» **Task to complete**:
Lines holding the word "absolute" must be located in the listing below and copied.
*** Opening of Input ***
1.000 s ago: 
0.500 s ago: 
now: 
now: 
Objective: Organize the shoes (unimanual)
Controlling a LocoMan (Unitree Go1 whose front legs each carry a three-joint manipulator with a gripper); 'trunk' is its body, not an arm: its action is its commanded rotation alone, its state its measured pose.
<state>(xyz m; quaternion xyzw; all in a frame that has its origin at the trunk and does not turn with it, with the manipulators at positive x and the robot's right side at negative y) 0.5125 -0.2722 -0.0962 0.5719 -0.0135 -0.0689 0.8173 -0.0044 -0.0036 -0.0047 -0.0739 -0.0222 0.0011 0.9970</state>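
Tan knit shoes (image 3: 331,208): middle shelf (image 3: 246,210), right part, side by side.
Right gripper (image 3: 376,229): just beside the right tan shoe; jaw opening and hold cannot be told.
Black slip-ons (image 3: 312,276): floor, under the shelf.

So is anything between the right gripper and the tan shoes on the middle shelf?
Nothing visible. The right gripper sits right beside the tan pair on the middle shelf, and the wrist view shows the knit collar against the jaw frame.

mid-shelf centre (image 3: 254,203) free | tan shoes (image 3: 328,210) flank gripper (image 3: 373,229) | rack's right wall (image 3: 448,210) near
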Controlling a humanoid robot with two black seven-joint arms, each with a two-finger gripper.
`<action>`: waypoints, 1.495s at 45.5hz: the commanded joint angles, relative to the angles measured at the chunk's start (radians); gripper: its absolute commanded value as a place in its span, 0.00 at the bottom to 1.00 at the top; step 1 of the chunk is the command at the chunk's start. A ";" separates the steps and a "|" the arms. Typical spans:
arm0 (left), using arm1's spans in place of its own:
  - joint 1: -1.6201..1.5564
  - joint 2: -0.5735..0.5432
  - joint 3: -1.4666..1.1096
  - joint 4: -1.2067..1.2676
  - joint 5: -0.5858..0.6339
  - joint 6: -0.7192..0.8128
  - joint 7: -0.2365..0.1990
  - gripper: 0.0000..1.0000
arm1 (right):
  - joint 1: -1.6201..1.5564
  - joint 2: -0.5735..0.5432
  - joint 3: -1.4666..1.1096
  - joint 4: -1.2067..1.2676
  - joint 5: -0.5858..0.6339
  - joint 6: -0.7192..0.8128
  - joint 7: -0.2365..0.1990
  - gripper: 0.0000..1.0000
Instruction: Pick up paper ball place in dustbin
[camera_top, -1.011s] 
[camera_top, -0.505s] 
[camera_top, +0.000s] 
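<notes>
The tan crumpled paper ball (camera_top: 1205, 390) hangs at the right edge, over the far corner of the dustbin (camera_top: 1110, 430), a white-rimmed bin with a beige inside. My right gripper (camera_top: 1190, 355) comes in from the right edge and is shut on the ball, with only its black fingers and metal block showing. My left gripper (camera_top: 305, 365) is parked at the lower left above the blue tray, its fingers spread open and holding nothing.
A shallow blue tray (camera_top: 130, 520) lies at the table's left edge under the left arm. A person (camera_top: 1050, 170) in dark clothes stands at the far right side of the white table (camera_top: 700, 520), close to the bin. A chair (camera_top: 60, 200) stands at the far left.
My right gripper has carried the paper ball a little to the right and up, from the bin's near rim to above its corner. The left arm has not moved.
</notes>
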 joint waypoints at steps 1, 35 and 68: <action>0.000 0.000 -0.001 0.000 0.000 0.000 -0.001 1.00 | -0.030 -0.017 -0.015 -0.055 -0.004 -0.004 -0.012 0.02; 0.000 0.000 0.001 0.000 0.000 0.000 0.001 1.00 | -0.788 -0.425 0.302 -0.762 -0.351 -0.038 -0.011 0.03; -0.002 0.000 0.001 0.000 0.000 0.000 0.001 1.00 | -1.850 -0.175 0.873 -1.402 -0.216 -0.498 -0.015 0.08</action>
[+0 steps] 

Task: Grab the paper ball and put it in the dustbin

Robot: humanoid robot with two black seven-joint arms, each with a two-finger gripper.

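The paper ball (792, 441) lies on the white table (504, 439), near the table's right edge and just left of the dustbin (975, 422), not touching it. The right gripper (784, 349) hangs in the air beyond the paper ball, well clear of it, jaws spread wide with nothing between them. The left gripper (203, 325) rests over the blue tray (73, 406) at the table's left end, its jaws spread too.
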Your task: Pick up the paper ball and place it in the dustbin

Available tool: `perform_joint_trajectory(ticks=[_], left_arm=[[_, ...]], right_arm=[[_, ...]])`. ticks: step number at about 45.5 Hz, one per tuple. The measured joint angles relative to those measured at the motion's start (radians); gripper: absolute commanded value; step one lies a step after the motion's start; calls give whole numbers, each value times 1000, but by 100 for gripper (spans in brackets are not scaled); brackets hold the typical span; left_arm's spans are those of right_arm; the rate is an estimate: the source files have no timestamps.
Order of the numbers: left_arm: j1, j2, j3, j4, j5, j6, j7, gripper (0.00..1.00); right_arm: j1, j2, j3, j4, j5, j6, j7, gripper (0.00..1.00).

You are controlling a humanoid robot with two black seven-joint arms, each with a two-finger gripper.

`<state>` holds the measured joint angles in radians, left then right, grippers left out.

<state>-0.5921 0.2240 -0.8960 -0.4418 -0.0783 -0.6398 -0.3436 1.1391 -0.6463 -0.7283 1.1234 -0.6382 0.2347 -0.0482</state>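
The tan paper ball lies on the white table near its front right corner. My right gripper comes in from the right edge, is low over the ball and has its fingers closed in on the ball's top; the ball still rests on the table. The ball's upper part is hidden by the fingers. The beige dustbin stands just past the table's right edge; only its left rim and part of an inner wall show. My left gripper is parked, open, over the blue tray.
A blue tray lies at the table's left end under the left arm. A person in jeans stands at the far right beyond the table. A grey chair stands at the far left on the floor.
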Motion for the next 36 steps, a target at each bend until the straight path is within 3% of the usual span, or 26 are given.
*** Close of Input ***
» **Reply**:
`<action>`: waypoints, 1.495s at 45.5hz: the commanded joint angles, relative to the angles measured at the chunk's start (radians); gripper: its absolute commanded value as a place in its span, 0.00 at the bottom to 1.00 at the top; step 1 of the chunk is the command at the chunk's start. A ";" separates the steps and a "|" the arms. Typical spans:
Available tool: `perform_joint_trajectory(ticks=[_], left_arm=[[_, ...]], right_arm=[[_, ...]])`. ticks: step number at about 45.5 Hz, one per tuple. The measured joint angles relative to those measured at the motion's start (radians); gripper: absolute commanded value; step one lies a step after the motion's start; calls give whole numbers, each value times 1000, but by 100 for gripper (spans in brackets are not scaled); brackets hold the typical span; left_arm's spans are those of right_arm; the rate is an estimate: the source files have no timestamps.

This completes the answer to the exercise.